Furthermore, we compared the genes involved in our identified dysregulated pathways with those top ranked differentially expressed genes. Table 7 lists the numbers of genes involved in both our identified dysregulated pathways and those top ranked differentially expressed genes (the same number of genes as those in dysregulated pathways). It is found that only a small fraction (from 2.8% to 8.4%) of the genes in our identified dysregulated pathways overlaps with top ranked differentially expressed genes. This phenomenon implies that a pathway as an entity can better diagnose complex diseases rather than individual genes even though the genes in the pathway are not differentially expressed significantly.

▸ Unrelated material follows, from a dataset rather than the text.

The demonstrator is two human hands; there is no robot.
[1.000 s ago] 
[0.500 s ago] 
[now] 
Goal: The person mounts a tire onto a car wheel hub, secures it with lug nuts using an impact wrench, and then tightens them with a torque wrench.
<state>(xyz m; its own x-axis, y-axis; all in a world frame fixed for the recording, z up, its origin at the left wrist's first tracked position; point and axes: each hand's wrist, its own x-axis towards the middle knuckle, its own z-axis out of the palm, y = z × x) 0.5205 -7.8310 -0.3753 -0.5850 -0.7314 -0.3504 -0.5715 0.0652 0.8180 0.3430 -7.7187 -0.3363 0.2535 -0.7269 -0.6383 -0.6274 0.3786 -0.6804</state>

Table 7. The overlap between the genes in dysregulated pathways and gene biomarkers, where the two sets have the same number of genes

Dysregulated pathways are robust as biomarkers

To further test our method, we applied the identified dysregulated pathways from above lung cancer dataset (GSE 4115, see Table 3) to other four independent hold-out datasets of lung cancer (GSE2514 [32], GSE7670 [33], GSE10072 [34] and GSE19027 [35]) that are from two different Affymetrix platforms, i.e., GPL8300 (HG_U95Av2) and GPL96 (HG-U133A). Note that all of these test datasets list in Table 8 are not used in above section, thereby evaluating our proposed method in an objective way. Similarly, the gene or pathway biomarkers selected from GSE4115 dataset by other methods were also applied to the four lung cancer test datasets. The same numbers of pathways or genes as that of our selected pathways were chosen for a fair comparison. The pathway biomarkers identified by our method achieved higher or comparable AUC scores compared with other methods on all four datasets. For example, in GSE19027 dataset, our pathway biomarkers got an AUC score of 0.71 compared with 0.63 by PAC biomarkers, 0.65 by BMI biomarkers and 0.52 by gene biomarkers. Figure 3 shows the results obtained with biomarkers identified by our method compared with the other three methods. Furthermore, we also compared the four methods with respect to accuracy, sensitivity and specificity. For the dataset of GSE10072, both PIN biomarkers and PAC biomarkers achieved an AUC score of 0.99 compared with 0.93 by BMI biomarkers and 0.96 by gene biomarkers. However, PIN biomarkers achieved the highest sensitivity and specificity. The detailed results can be found in Additional file 2: Table S2. The good performance of our method on both training dataset and the four independent test dataset demonstrates that our identified dysregulated pathways can serve as robust biomarkers.

Additional file 2. Table S2 The results of our identified dysregulated pathways on lung cancer test dataset. The results of our identified dysregulated pathways on lung cancer test dataset, compared with PAC biomarkers, BMI biomarkers and gene biomarkers. (DOC 53 kb)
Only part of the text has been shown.